Treat fine-structure mixing for He-like ions
Up to and including r12749 the code supported the command DATABASE HE-LIKE FSM (note that the name of the command evolved over time) that enabled treatment of intercombination lines in He-like ions. This was investigated by Bauman+ (2005) and the conclusion was that this made very little difference to the total strength of a line once you add up the various allowed and intercombination components between two given configurations (this is the principle of spectroscopic stability). Since the components are all blended in He I, it is impossible to observe any noticeable effect from the intercombination transitions.
However, the situation is different in the X-ray regime, e.g. for Fe XXV. Due to relativistic effects the singlet, triplet and intercombination fine structure components shift further and further apart as Z increases. They are easily resolved by e.g. XMM for Fe XXV. The principle of spectroscopic stability will not hold for the individual fine structure components and there will be a noticeable effect on the observed spectrum. Therefore it is desirable to correctly predict this.
Bauman used a separate code for his 2005 paper that is maintained in the bauman repository. It looks like the necessary code to treat intercombination lines was only party merged into Cloudy and never worked correctly.
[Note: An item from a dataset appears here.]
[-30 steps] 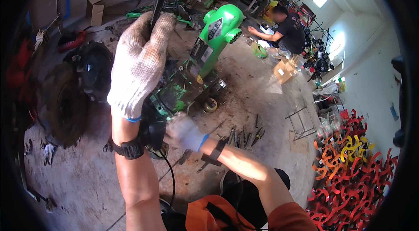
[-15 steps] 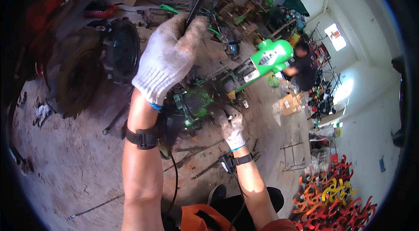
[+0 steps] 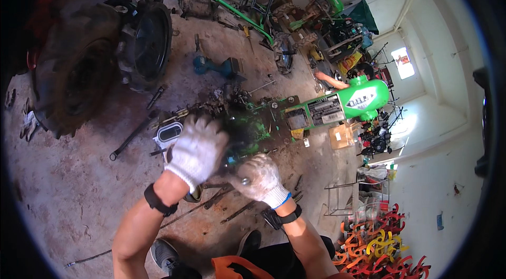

Presumably the project was abandoned halfway once the principle of spectroscopic stability was discovered. The problems will be analyzed further below.
There are only two places where FSM is taken into account: when we calculate the Einstein A coefficients and when we push the lines onto the line stack.
I analyzed the latter code and found the FSM-specific code in prt_lines_helium.cpp cannot be executed under any circumstances. It looks like it has been inserted in the wrong place.
The former code (in the routine DoFSMixing() in helike_einsta.cpp) also seems to have issues. It is governed by a complex if-statement that has its peculiarities. I will not go into details here, but the bottom line is that the mixing is only done for transitions with Δn = 0 and min(l,l') >= 2. This seems to contradict Bauman's 2005 paper where he does show n-changing intercombination lines in Table 2. Also other things do not stack up. E.g., the paper mentions tabulated mixing angles which are not present in Cloudy.
Collisional intercombination transitions are not considered at all, but as far as I can see that is not the case in the Bauman paper either (which only considers the low-density limit).
It looks like the implementation in Cloudy is not complete and was never seriously tested. We therefore decided to remove it.
To get the code working correctly for X-ray spectra, the following needs to be done:
1 - fully J-resolve the triplet levels; this is necessary since the individual triplet components can be resolved in X-ray spectra.
2 - reintroduce the code for calculating Einstein A coefficients; the existing code can likely be used for this (but note that it has not been tested!); it needs fixing as it now generates error messages and does not make predictions for Δn > 0 lines.
3 - create code for estimating collisional rate coeficients for intercombination transitions.
4 - create code for pushing the components on the line stack; the current code cannot be used for that as it tries to add up the components, which is no longer what we want.